Task brief :: Every entry that appears below is to be output exactly.
━━━━━ Data in this exercise
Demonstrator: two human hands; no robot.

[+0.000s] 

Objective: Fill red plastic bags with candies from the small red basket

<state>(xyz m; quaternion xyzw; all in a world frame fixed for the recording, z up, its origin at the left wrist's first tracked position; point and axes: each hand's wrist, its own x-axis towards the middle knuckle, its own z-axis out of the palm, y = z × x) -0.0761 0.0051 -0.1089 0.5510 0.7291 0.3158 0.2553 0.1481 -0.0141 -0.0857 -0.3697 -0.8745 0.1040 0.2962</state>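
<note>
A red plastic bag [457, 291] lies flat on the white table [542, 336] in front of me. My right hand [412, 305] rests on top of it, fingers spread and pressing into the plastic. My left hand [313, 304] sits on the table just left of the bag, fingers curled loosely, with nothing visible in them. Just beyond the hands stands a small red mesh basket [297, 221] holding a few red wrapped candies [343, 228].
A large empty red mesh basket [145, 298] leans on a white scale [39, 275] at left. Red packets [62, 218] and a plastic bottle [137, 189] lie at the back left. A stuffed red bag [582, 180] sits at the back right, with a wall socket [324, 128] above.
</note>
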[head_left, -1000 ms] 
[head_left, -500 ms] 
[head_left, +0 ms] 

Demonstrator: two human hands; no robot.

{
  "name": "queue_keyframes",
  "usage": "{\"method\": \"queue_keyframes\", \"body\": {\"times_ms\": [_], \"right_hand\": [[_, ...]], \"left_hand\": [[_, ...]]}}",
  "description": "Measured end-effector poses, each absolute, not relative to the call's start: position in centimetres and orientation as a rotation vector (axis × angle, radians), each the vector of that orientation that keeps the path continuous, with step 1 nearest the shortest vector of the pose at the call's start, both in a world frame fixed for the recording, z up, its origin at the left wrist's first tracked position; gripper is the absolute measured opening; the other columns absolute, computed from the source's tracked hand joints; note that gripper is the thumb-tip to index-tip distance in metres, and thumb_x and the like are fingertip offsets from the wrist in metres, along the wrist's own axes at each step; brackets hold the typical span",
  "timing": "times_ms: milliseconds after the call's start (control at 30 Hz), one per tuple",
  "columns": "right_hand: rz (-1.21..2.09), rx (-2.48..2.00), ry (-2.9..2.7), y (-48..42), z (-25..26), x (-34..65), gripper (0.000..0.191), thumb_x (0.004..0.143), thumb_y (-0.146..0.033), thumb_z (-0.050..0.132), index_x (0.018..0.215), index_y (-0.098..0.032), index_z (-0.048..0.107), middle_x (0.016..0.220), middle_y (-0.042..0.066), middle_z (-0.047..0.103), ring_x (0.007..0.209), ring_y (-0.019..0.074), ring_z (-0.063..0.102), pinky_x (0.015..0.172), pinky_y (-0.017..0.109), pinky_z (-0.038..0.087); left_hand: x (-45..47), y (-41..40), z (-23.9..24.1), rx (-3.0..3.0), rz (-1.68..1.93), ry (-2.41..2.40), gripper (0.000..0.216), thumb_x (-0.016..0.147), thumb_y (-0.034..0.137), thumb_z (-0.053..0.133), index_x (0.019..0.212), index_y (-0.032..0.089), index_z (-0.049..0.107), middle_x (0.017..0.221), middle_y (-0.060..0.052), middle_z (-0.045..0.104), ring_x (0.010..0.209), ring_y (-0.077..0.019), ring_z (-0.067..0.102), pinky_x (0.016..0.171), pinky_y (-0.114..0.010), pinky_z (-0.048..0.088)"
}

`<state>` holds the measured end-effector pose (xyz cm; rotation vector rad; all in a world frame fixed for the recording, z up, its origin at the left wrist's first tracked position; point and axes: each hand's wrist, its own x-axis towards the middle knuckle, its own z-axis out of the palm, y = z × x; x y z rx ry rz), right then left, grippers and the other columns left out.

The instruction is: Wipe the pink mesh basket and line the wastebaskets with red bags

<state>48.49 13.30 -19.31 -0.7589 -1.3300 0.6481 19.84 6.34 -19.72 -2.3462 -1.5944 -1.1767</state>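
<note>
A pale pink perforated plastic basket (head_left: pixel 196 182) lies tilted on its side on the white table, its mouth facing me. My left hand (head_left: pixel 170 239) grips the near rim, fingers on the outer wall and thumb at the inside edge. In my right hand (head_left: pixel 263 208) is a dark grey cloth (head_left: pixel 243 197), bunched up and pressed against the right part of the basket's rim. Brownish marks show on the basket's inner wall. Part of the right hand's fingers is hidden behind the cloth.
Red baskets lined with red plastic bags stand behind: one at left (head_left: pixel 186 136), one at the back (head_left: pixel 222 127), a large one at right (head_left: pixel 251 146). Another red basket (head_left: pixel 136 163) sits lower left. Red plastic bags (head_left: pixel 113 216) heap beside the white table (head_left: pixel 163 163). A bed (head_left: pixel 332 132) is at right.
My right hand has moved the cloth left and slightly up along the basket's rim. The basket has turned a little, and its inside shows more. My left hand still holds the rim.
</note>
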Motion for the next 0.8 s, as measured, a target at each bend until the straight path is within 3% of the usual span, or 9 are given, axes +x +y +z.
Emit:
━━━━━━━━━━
Exercise solution ::
Demonstrator: two human hands; no robot.

[+0.000s] 

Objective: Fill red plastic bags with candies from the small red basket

<state>(xyz m; quaternion xyzw; all in a world frame fixed for the recording, z up, its origin at the left wrist's first tracked position; point and axes: each hand's wrist, its own x-axis towards the middle knuckle, its own z-axis out of the palm, y = z × x) -0.0761 0.0051 -0.1089 0.5510 0.7291 0.3158 0.2553 0.1481 -0.0141 -0.0857 -0.3697 -0.8745 0.1040 0.2962</state>
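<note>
A red plastic bag [457, 291] lies flat on the white table [542, 336] in front of me. My right hand [412, 305] rests on top of it, fingers spread and pressing into the plastic. My left hand [313, 304] sits on the table just left of the bag, fingers curled loosely, with nothing visible in them. Just beyond the hands stands a small red mesh basket [297, 221] holding a few red wrapped candies [343, 228].
A large empty red mesh basket [145, 298] leans on a white scale [39, 275] at left. Red packets [62, 218] and a plastic bottle [137, 189] lie at the back left. A stuffed red bag [582, 180] sits at the back right, with a wall socket [324, 128] above.
</note>
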[head_left, -1000 ms] 
[head_left, -500 ms] 
[head_left, +0 ms] 

Demonstrator: two human hands; no robot.

{
  "name": "queue_keyframes",
  "usage": "{\"method\": \"queue_keyframes\", \"body\": {\"times_ms\": [_], \"right_hand\": [[_, ...]], \"left_hand\": [[_, ...]]}}",
  "description": "Measured end-effector poses, each absolute, not relative to the call's start: position in centimetres and orientation as a rotation vector (axis × angle, radians), each the vector of that orientation that keeps the path continuous, with step 1 nearest the shortest vector of the pose at the call's start, both in a world frame fixed for the recording, z up, its origin at the left wrist's first tracked position; gripper is the absolute measured opening; the other columns absolute, computed from the source's tracked hand joints; note that gripper is the thumb-tip to index-tip distance in metres, and thumb_x and the like are fingertip offsets from the wrist in metres, along the wrist's own axes at each step; brackets hold the typical span",
  "timing": "times_ms: milliseconds after the call's start (control at 30 Hz), one per tuple",
  "columns": "right_hand: rz (-1.21..2.09), rx (-2.48..2.00), ry (-2.9..2.7), y (-48..42), z (-25..26), x (-34..65), gripper (0.000..0.191), thumb_x (0.004..0.143), thumb_y (-0.146..0.033), thumb_z (-0.050..0.132), index_x (0.018..0.215), index_y (-0.098..0.032), index_z (-0.048..0.107), middle_x (0.016..0.220), middle_y (-0.042..0.066), middle_z (-0.047..0.103), ring_x (0.007..0.209), ring_y (-0.019..0.074), ring_z (-0.063..0.102), pinky_x (0.015..0.172), pinky_y (-0.017..0.109), pinky_z (-0.038..0.087); left_hand: x (-45..47), y (-41..40), z (-23.9..24.1), rx (-3.0..3.0), rz (-1.68..1.93), ry (-2.41..2.40), gripper (0.000..0.216), thumb_x (-0.016..0.147), thumb_y (-0.034..0.137), thumb_z (-0.053..0.133), index_x (0.019..0.212), index_y (-0.032..0.089), index_z (-0.049..0.107), middle_x (0.017..0.221), middle_y (-0.060..0.052), middle_z (-0.045..0.104), ring_x (0.010..0.209), ring_y (-0.077..0.019), ring_z (-0.067..0.102), pinky_x (0.016..0.171), pinky_y (-0.114..0.010), pinky_z (-0.048..0.088)"
}

`<state>` holds the measured end-effector pose (xyz cm; rotation vector rad; all in a world frame fixed for the recording, z up, its origin at the left wrist's first tracked position; point and axes: each hand's wrist, its own x-axis towards the middle knuckle, its own z-axis out of the palm, y = z × x; x y z rx ry rz), right then left, grippers and the other columns left out.

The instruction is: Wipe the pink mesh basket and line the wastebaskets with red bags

<state>48.49 13.30 -19.31 -0.7589 -1.3300 0.6481 19.84 6.34 -19.72 -2.3462 -1.5944 -1.1767</state>
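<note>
A pale pink perforated plastic basket (head_left: pixel 196 182) lies tilted on its side on the white table, its mouth facing me. My left hand (head_left: pixel 170 239) grips the near rim, fingers on the outer wall and thumb at the inside edge. In my right hand (head_left: pixel 263 208) is a dark grey cloth (head_left: pixel 243 197), bunched up and pressed against the right part of the basket's rim. Brownish marks show on the basket's inner wall. Part of the right hand's fingers is hidden behind the cloth.
Red baskets lined with red plastic bags stand behind: one at left (head_left: pixel 186 136), one at the back (head_left: pixel 222 127), a large one at right (head_left: pixel 251 146). Another red basket (head_left: pixel 136 163) sits lower left. Red plastic bags (head_left: pixel 113 216) heap beside the white table (head_left: pixel 163 163). A bed (head_left: pixel 332 132) is at right.
My right hand has moved the cloth left and slightly up along the basket's rim. The basket has turned a little, and its inside shows more. My left hand still holds the rim.
</note>
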Motion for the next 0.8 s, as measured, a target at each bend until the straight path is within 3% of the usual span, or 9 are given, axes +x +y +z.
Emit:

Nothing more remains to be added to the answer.